The Dark Knight Returns
|Batman: The Dark Knight Returns|
The Dark Knight Returns No. 1 (Feb. 1986).
Cover art is by penciler-inker Frank Miller and colorist Lynn Varley.
|Publication date||February – June 1986|
|Number of issues||4|
|Batman: The Dark Knight Returns||ISBN 1-56389-342-8|
|Absolute Dark Knight||ISBN 1401210791|
Batman: The Dark Knight Returns is a limited series of comic books comprising "The Dark Knight Returns", "The Dark Knight Triumphant", "Hunt The Dark Knight" and "The Dark Knight Falls". The comic books were written and drawn by Frank Miller, and were originally published in 1986 by DC Comics under the title Batman: The Dark Knight. The series was later compiled into a graphic novel. When the issues were released as a collected edition later that year, the story title for the first issue was applied to the entire series. The Dark Knight Returns tells the story of Bruce Wayne who at 55 years old returns from retirement to fight crime and faces opposition from the Gotham City police force and the United States government.
A sequel written and illustrated by Miller, The Dark Knight Strikes Again, was published in 2001.
The Dark Knight Returns is set in a dystopian near-future version of Gotham City. Bruce Wayne is 55 years old and has retired as Batman; and levels of crime are rising. Wayne, finding his retirement difficult, becomes Batman again. He first faces Harvey Dent, who was believed to have been cured of Two-Face—Dent's split persona—after successful plastic surgery. Dent holds the city for ransom with a bomb. When Batman defeats Dent, he discovers that Dent's evil persona has returned.
Batman saves 13-year-old Carrie Kelley from a Mutant attack. Kelley buys herself an imitation Robin costume and searches for Batman, seeking to help him. She finds Batman at the city dump where he fights an army of Mutants. Though Batman defeats the Mutant army with his weaponry, the Mutant leader beats him in combat. Kelley distracts the leader long enough to allow Batman and her to escape. With the help of retiring Commissioner James Gordon, Batman defeats the Mutant leader on his own terms. The Mutants disband and some rename themselves the Sons of Batman, using excessive violent force with good intentions.
Batman's return stimulates The Joker to awaken from a catatonic state at Arkham Asylum. With renewed purpose, The Joker manipulates his caretakers to allow him to appear on a television talk show and murders everyone in the television studio and escapes. Batman and Robin track him to a county fair, where he has already murdered many people. Batman defeats The Joker in a violent confrontation, almost killing him. To incriminate Batman for murder and thus defeat him, The Joker snaps his own neck. After another confrontation with the Gotham police and a citywide manhunt is begun, Batman escapes.
Superman diverts a Russian nuclear warhead which detonates in a desert. The United States is hit by an electromagnetic pulse and descends into chaos during the resulting blackout.

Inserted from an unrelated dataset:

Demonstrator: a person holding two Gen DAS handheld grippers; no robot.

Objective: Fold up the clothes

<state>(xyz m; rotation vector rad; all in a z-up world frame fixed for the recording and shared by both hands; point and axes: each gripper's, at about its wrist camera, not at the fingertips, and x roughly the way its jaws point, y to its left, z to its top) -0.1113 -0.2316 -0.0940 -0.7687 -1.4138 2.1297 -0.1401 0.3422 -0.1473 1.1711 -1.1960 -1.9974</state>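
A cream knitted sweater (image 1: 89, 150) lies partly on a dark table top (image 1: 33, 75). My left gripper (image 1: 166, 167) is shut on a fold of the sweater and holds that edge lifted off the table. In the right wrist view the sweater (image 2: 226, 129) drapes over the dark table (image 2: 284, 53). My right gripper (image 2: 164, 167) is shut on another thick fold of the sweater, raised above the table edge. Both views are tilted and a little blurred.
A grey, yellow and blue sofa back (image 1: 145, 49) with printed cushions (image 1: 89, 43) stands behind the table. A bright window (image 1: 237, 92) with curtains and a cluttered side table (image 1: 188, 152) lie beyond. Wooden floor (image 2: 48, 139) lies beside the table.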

In Gotham, Batman realizes what has happened and Batman and Robin turn the remaining Mutants and the Sons of the Batman into a non-lethal fighting force, leading them against looters and ensuring the flow of essential supplies. In the midst of a nuclear winter, Gotham becomes the safest city in the United States. The U.S. government sees this as an embarrassment and orders Superman to remove Batman. Oliver Queen (the former Green Arrow) predicts to Wayne that the government lackey Superman and the maverick Batman will have a final confrontation. Superman demands to meet Batman. Knowing that Batman may die, Wayne symbolically chooses Crime Alley— where he created Batman. He relies on Superman's weakness caused by his near-death in the nuclear blast.

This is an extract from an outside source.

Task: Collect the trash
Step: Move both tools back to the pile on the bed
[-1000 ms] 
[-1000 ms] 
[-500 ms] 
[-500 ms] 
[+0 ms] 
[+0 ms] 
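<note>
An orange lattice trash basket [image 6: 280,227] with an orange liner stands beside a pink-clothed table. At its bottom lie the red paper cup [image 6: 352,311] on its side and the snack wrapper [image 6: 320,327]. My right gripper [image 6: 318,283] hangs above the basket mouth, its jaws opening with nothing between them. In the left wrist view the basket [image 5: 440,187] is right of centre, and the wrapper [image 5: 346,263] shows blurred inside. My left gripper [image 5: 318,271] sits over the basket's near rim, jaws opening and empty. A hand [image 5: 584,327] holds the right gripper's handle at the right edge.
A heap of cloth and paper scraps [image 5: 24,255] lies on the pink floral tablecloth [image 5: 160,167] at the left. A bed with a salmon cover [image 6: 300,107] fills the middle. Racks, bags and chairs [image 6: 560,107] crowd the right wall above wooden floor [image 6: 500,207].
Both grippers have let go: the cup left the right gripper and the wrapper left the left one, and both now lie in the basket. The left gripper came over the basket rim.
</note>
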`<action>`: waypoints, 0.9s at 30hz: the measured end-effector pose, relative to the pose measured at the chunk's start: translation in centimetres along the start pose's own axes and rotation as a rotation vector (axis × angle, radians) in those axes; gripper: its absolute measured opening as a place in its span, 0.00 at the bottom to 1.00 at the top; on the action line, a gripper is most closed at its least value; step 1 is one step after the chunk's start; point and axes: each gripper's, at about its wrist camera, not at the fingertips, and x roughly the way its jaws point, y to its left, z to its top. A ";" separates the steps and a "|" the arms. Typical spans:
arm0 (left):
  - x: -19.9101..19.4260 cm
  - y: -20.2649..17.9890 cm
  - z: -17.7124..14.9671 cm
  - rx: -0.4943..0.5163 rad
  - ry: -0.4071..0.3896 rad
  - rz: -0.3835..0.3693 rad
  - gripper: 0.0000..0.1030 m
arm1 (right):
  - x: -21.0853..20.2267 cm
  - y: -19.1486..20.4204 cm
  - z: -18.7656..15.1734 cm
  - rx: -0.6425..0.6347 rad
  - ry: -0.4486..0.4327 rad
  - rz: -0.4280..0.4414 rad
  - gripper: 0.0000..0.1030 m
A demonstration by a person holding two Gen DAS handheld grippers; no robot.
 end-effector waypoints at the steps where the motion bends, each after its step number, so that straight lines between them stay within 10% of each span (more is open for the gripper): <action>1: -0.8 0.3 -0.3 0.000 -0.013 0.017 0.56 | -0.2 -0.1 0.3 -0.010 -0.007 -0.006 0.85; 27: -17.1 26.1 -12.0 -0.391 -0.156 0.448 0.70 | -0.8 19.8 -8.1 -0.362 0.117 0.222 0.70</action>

Superman tries to reason with Batman, but Batman uses his technological inventions and mastery of hand-to-hand combat to strike Superman, and a ferocious fight ensues. During the battle, Superman compromises Batman's exoframe, and Queen wields a kryptonite-tipped arrow to greatly weaken Superman. Batman suddenly dies from a self-induced heart attack. Alfred destroys the Batcave and Wayne Manor and dies from a stroke, exposing Batman as Bruce Wayne, whose fortune is now gone. After Wayne's funeral, it is revealed that his death was staged using chemicals that can suspend his vital life signs. Clark Kent attends the funeral and winks at Robin after hearing Wayne's heartbeat as he leaves the cemetery. Sometime afterward, Bruce Wayne leads Robin, Queen, and the rest of his followers into the caverns beyond the Batcave and prepares to continue his fight. He plans to assemble an army to bring order back to the world.
- Batman: Bruce Wayne is 55 years old and been retired from his Batman persona for a decade. He had succumb to alcoholism. When he sees violence becoming a common occurrence he feels a strong desire to return as Batman.
- Alfred Pennyworth—Wayne's trusted butler, medic and confidant; now in his eighties.
- Carrie Kelley/Robin—a 13-year-old girl whose parents seem to forget she exist in their lives, and later becomes Batman's sidekick: Robin.
- James Gordon: The retiring Commissioner of the Gotham City Police Department for 26 years and a police officer for 50 years, who retires on his 70th birthday. He is aware of Batman's true identity and is supportive of him.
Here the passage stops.